Madera Community Hospital Signs Medi-Cal Contract After Three Years
Madera Community Hospital has signed a contract with the state to begin providing nonemergency services to Medi-Cal beneficiaries, the Fresno Bee reports. In November 2001, Madera Community officials chose not to renew the hospital's Medi-Cal contract, forcing beneficiaries in need of nonemergency services to seek treatment at a hospital with a Medi-Cal contract within a 30-mile radius (Correa, Fresno Bee, 8/5). Madera Community dropped the Medi-Cal contract after hospital representatives could not reach an agreement with state officials on reimbursement rates. The hospital had sought a 25% increase in reimbursement rates. In May 2002, three Madera women, represented by California Rural Legal Assistance, filed a lawsuit against the hospital over its decision to drop the Medi-Cal contract, alleging that the move led to "illegal policies." The lawsuit, filed in Madera County Superior Court, accused the hospital of "treating Medi-Cal beneficiaries differently than other patients," a violation of the state's Hill-Burton Act, which requires hospitals that receive federal funds during construction to contract with Medi-Cal. The lawsuit, which sought unspecified monetary damages, also alleged that the hospital violated other laws by "telling Medi-Cal patients they must be transferred" to other facilities for elective surgeries (California Healthline, 5/3/2002).

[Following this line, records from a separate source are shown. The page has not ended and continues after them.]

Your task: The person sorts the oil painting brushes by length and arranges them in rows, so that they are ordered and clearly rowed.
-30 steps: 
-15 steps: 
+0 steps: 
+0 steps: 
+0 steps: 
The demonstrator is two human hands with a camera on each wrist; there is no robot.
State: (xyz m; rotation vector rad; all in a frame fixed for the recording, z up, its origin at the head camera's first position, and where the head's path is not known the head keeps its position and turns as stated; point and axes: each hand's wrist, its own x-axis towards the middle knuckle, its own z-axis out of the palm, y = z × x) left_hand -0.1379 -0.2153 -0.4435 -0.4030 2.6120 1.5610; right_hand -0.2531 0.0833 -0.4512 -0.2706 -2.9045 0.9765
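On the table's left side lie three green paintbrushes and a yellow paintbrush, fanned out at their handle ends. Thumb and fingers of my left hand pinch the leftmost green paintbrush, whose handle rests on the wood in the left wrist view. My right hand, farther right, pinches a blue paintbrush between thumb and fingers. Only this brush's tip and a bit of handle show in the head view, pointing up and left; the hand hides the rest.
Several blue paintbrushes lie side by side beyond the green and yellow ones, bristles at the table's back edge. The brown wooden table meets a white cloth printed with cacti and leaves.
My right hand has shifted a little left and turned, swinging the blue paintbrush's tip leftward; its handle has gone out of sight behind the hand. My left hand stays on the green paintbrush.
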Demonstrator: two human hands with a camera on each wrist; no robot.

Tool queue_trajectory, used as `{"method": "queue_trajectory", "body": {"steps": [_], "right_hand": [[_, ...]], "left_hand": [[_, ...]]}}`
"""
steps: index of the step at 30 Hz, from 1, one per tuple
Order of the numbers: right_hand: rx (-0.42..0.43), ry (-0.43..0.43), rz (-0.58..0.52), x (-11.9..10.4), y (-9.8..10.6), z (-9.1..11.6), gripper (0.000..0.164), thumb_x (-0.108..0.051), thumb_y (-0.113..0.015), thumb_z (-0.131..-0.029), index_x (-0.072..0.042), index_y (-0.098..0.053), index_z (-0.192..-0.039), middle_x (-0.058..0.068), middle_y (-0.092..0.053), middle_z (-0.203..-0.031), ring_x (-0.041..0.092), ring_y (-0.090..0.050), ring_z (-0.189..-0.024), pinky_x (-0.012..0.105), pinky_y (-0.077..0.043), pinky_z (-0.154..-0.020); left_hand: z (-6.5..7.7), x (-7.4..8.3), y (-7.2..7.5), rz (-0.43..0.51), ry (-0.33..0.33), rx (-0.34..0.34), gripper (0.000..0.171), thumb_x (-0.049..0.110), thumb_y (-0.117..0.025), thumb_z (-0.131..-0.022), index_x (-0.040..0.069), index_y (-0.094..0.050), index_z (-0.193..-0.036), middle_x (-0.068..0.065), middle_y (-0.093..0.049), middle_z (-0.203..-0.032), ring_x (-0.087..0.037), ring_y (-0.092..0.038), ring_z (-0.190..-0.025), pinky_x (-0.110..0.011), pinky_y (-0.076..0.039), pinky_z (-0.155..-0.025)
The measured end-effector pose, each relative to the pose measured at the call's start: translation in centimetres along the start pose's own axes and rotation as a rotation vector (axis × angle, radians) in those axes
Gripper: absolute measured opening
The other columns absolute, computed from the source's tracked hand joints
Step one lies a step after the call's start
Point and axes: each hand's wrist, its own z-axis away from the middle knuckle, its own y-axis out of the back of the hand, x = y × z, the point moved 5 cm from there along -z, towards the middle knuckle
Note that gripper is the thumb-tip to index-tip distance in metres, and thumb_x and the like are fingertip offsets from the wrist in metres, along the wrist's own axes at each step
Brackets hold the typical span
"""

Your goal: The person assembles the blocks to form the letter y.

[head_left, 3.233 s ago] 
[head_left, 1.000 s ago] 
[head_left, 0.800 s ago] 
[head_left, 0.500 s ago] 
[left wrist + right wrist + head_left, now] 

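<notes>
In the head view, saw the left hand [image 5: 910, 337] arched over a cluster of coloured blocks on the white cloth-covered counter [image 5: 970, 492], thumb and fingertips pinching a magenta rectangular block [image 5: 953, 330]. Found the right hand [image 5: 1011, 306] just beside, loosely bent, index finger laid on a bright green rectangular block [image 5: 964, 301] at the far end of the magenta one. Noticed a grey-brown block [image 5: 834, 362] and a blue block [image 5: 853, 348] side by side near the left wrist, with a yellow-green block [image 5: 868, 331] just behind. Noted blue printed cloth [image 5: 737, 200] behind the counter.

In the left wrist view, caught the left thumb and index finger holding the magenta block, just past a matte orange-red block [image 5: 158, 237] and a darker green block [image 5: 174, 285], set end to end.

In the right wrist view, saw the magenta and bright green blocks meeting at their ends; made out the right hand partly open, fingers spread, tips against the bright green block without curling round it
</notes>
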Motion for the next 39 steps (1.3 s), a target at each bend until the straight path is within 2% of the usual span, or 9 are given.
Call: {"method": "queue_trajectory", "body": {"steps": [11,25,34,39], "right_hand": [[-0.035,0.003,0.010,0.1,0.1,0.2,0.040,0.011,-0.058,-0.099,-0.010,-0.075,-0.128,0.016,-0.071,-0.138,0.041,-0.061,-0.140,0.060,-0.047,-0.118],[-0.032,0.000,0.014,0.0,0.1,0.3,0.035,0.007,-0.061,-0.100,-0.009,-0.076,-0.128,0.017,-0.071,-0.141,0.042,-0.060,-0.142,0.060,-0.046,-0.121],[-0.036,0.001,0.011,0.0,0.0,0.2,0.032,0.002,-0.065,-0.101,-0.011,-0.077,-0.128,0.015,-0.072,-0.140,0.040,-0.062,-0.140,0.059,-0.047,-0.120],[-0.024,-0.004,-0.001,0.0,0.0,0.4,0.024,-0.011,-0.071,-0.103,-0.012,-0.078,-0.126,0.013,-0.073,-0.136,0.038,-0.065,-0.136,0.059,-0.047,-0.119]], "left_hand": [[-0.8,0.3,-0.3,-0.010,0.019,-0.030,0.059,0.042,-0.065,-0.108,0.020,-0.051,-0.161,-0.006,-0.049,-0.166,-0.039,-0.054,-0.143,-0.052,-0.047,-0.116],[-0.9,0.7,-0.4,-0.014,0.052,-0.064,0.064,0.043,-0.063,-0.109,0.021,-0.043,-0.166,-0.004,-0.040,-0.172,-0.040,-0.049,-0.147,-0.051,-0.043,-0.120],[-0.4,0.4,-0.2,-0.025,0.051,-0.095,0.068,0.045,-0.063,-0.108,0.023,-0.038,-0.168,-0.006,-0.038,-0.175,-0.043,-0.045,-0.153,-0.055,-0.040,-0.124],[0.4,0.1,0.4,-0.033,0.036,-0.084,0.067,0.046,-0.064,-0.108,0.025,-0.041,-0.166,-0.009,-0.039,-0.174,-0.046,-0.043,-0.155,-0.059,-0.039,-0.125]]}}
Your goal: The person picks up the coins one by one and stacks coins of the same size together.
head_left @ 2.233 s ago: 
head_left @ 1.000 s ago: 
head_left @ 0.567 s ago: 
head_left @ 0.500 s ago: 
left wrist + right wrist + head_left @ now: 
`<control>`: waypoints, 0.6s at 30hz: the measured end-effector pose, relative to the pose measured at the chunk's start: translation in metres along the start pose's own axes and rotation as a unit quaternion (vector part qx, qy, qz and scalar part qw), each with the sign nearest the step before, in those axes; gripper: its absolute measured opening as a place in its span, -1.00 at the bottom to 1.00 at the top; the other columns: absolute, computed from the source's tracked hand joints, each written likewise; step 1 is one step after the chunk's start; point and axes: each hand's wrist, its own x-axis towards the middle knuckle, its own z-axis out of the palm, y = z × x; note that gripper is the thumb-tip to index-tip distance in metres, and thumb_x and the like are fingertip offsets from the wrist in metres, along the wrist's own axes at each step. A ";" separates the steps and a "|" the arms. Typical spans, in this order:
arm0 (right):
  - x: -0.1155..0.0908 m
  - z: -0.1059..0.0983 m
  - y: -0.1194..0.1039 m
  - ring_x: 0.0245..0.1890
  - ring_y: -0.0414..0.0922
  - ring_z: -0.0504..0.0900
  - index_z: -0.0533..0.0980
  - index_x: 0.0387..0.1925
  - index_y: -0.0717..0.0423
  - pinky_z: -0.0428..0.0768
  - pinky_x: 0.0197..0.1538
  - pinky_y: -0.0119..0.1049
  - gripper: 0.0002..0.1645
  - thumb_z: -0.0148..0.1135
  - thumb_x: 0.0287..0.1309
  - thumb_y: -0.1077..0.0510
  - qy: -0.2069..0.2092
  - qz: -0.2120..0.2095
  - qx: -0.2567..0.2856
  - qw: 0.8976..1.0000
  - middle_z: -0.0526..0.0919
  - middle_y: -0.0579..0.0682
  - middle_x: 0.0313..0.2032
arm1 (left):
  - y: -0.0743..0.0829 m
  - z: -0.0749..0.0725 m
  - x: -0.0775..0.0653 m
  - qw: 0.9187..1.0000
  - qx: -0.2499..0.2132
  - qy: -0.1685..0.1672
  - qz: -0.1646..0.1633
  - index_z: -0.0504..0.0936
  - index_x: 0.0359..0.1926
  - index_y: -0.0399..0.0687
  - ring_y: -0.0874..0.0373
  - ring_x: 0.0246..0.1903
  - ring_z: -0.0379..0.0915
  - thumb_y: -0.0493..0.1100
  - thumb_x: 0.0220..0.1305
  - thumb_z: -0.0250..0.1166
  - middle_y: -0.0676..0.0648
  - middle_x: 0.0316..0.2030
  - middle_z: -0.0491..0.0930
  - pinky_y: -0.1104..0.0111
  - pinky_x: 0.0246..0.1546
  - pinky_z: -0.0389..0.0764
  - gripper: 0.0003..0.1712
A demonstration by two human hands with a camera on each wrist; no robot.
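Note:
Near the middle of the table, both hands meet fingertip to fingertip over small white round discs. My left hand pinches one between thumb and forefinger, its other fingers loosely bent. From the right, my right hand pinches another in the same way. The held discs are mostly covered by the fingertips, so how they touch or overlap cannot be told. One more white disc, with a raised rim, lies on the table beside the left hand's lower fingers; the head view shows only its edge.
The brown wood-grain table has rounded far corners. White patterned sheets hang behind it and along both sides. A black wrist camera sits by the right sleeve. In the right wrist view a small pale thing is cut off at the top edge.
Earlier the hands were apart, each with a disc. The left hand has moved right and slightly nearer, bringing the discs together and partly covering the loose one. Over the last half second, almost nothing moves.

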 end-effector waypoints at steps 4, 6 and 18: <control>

CRLA last week announced that it is dropping the lawsuit.
Madera Community began to admit Medi-Cal beneficiaries last month. Robert Kelley, CEO of Madera Community, said he "[could not] say the reimbursement amount" that the hospital negotiated with the state because Medi-Cal reimbursement contracts are confidential. However, he said that the facility had qualified for supplemental payments "in the neighborhood of $1 million" through the disproportionate share program. Under the program, hospitals that meet a minimum threshold of indigent care volume qualify for federal assistance. Kelley said that the hospital likely could not have renewed the Medi-Cal contract without the disproportionate share payments (Fresno Bee, 8/5).This is part of the California Healthline Daily Edition, a summary of health policy coverage from major news organizations. Sign up for an email subscription.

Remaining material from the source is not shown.